There is no denying that the Government’s socio-economic development programmes have brought a facelift to far-flung areas inhabited by ethnic groups. However, the household poverty rate remains high and the fight against poverty needs a boost.
Causes of poverty
Vietnam’s mountainous territory includes the northwestern region, covering Lai Chau, Dien Bien, Son La, Hoa Binh, Lao Cai and Yen Bai provinces, and the northeastern region covering Ha Giang, Tuyen Quang, Cao Bang, Bac Kan, Thai Nguyen, Phu Tho, Bac Giang and Quang Ninh provinces.
The northwestern region is one of the most challenging in Vietnam in terms of economic growth and social progress. It is the least developed in the national development and poverty reduction process. Geographical conditions are one of the causes of poverty; the region’s terrain includes high peaks and it is always prone to natural disasters such as flash floods. In addition, a number of local people are reluctant to make their own efforts towards development as they incline to wait for State investment for development. That is why the poverty rate in the northwestern region remains high, reaching 46 percent, despite major Government support through Programmes 134, 135, 120 and 186.
According to Vu Dung, the Deputy Director of the Industrial Department under the Party Central Committee’s Commission for Economic Affairs, the lack of regional coordination is also a problem. For example, instead of joining each other in building a sugarmill or a cement plant and sharing profits, two neighbouring provinces would build its own mill or plant. As a results, production costs increase and profit reduces.
Another example cited by Mr Dung are Ban Gioc waterfall, Sa Pa resort and Ba Be lake, which are tourist sites close to one another but lie in different provinces. It will be much better if Lao Cai, Yen Bai and other provinces join hands to organise tours to these sites.
Tran Minh Phuong from the Department for Localities in the Government Office said that investment in mountainous regions particularly that sourced from the State budget is low and fails to meet infrastructure development needs. Many localities also broke the Government’s rules on construction when they still ran short of funds. As a result, they could not pay back debts after construction structures are completed. For example, Son La province cannot pay a bad debt of nearly VND500 billion, and Ha Giang province, VND1,000 billion. Moreover, roads, skilled workers and other technical infrastructure are not sufficient to attract investment to this region.

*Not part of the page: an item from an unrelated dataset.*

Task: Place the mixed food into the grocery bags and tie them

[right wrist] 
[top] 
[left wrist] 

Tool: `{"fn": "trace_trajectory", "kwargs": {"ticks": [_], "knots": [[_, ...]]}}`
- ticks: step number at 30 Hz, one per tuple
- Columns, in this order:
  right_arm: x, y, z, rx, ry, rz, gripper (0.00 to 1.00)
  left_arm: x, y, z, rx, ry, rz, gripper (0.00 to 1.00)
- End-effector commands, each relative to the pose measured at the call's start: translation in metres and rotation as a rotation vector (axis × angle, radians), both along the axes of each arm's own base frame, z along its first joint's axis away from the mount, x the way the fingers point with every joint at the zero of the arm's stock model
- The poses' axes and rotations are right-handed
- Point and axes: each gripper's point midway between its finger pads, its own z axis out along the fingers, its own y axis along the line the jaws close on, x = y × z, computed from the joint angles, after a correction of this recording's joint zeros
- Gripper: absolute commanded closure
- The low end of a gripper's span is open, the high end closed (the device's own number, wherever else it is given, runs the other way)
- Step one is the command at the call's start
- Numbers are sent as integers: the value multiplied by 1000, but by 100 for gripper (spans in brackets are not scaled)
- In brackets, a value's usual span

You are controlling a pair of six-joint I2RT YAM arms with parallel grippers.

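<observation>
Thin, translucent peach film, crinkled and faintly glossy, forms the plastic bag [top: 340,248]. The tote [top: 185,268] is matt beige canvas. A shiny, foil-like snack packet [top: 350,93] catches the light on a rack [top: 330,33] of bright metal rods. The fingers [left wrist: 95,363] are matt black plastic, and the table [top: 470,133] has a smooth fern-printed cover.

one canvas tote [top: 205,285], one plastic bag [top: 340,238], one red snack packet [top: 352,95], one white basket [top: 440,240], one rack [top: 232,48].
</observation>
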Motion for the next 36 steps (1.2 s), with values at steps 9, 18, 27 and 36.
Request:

Currently, two ethnic minority groups in the northwest each have a population of less than 1,000. The Sila people in Dien Bien and the Pu Peo in Lai Chau are living in poverty with an annual food per capita of about 200kg. The poverty rate among the Sila is 90 percent and income per capita is around VND250,000 a year. Poverty in these areas can be attributed to poor cultivation techniques used by the minority people, and the Government’s sparing investment.
Dinh Hong Van, head of the Department for Ethnic Minorities, under the Party Central Committee’s Commission for Mass Mobilisation maintained that a number of minorities were satisfied with their current living condition and have no will to enrich themselves. They are indifferent to their poverty and outside assistance. Meanwhile, State investment was sparing and unfocused: Structures being built under Programmes 135 and 186 were damaged by floods and many others were of poor quality. Another reason is that a number of ethnic minority people lead nomadic lives and therefore it is very difficult to get rid of poverty.
How to help the minority people escape poverty?
A saying does, “we should give the poor a fishing-rod, not a fish”. However, how can they use a fishing rod well without good fishing techniques? How can the ethnic minority people continue their productive activities after the development projects finish? Policymakers and ethnic minority developers have paid particular attention to solutions for sustainable poverty reduction.
Trieu Sinh Lay, head of Lang Son provincial Committee for Ethnic Minorities, has proposed that in the coming period, developers should find a suitable way for technology transfer as the people’s general knowledge was low. He quoted the example of the Vietnam-German project on afforestation in Lang Son province. Under this project, the locals were trained in seedling cultivation, hole digging and fertilisation. After the seedlings became a forest, it was handed to the people. The fund was not given to them in cash but was deposited in their saving books. After seven or eight years, the locals received the entire forest and planting techniques.
According to Long Huu Phuc, head of the Ha Giang provincial Committee for Ethnic Minorities, first priority should be given to human resource development. Vietnamese language should be taught to schoolchildren as early as at Grade 1.
Currently, agro-forestry development should be accelerated in remote and inaccessible areas. Most important is that the investment policy should be renewed to assist farmers in developing productive activities in a sustainable manner.
To meet this target, relevant ministries, sectors and local authorities should invest in infrastructure to meet the needs of commodity economy development and integration. They should further invest in education and training to improve the people’s general knowledge and attract, manage and effectively use external resources for socio-economic development.